A radar simulation signal generator according to claim 6. 18. The second signal processing means extends the radar pulse signal recorded in the second waveform memory means in a time axis direction, and acquires the radar pulse signal recorded in the second waveform memory means. 2. The apparatus according to claim 1, further comprising a second expanding means for lowering the frequency of the signal.

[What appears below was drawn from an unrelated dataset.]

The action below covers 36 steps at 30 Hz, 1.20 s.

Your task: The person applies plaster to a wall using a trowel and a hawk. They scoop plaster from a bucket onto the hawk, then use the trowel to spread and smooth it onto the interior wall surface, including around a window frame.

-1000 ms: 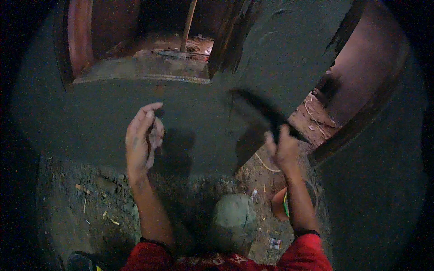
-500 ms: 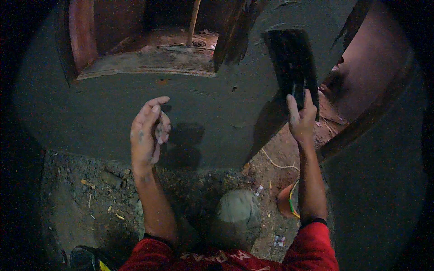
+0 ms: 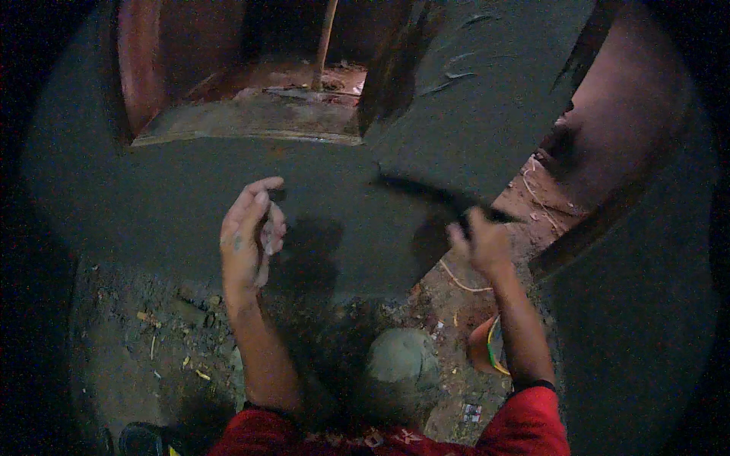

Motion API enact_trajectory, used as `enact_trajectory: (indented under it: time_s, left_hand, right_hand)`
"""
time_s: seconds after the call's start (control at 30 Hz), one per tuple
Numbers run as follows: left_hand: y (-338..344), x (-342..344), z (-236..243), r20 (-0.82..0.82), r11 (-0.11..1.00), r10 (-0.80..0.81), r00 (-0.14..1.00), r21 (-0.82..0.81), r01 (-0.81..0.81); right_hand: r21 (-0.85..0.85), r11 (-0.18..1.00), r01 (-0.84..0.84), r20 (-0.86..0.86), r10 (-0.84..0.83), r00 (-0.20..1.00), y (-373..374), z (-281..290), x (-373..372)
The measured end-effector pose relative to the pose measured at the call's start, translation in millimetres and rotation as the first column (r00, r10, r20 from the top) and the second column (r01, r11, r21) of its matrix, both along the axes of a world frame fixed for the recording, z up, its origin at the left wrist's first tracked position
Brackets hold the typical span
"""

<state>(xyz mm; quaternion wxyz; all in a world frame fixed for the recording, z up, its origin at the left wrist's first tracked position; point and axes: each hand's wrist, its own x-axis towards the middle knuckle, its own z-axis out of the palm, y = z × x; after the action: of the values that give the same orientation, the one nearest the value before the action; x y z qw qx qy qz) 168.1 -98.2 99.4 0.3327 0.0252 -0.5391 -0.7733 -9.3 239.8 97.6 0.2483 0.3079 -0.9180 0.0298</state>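
Note:
My right hand (image 3: 488, 245) grips a dark plastering float (image 3: 430, 188) by its handle. The float is seen nearly edge-on, slanting across the grey plastered wall (image 3: 190, 190); blur hides whether its blade touches the plaster. My left hand (image 3: 247, 232) is raised in front of the wall on the left, fingers loosely bent and apart, with nothing visible in it. Curved ridges of plaster (image 3: 456, 74) mark the wall above the float.
A window-like opening with a pale sill (image 3: 251, 121) lies at the upper left, a wooden pole (image 3: 325, 42) beyond it. Below my right forearm stands an orange bucket (image 3: 484, 346). Rubble (image 3: 167, 327) covers the ground, and a pale cord (image 3: 456, 280) lies near the wall's corner.
My right hand has come down and slightly left, turning the float from upright and broadside to nearly edge-on and slanted. The left hand has hardly moved.

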Motion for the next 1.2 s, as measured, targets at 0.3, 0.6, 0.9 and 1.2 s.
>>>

A radar simulation signal generator according to claim 6. 19. The apparatus according to claim 16, wherein said second signal processing means includes a noise superimposing means for superimposing a noise signal on said radar pulse signal recorded in said second waveform memory means. 19. A radar simulation signal generator according to claim 18. 20. The receiving means according to claim 16, wherein said receiving means includes: a receiving antenna for receiving a radar pulse signal; and an analog-to-digital converter for converting the received radar pulse signal to a digital signal. Or 1
10. A radar simulation signal generator according to claim 9. 21. A digital-to-analog converter for converting a digital radar pulse signal in the first waveform memory into an analog signal, and a first for transmitting the analog signal converted by the digital-to-analog converter. And a transmitting antenna.
The radar simulation signal generator according to 5, 16, 17, 18 or 19. 22. A digital-to-analog converter that converts a digital radar pulse signal in the second waveform memory into an analog signal, and a second transmitter that transmits the analog signal converted by the digital-to-analog converter. And a transmitting antenna.
The radar simulation signal generator according to 5, 16, 17, 18 or 19.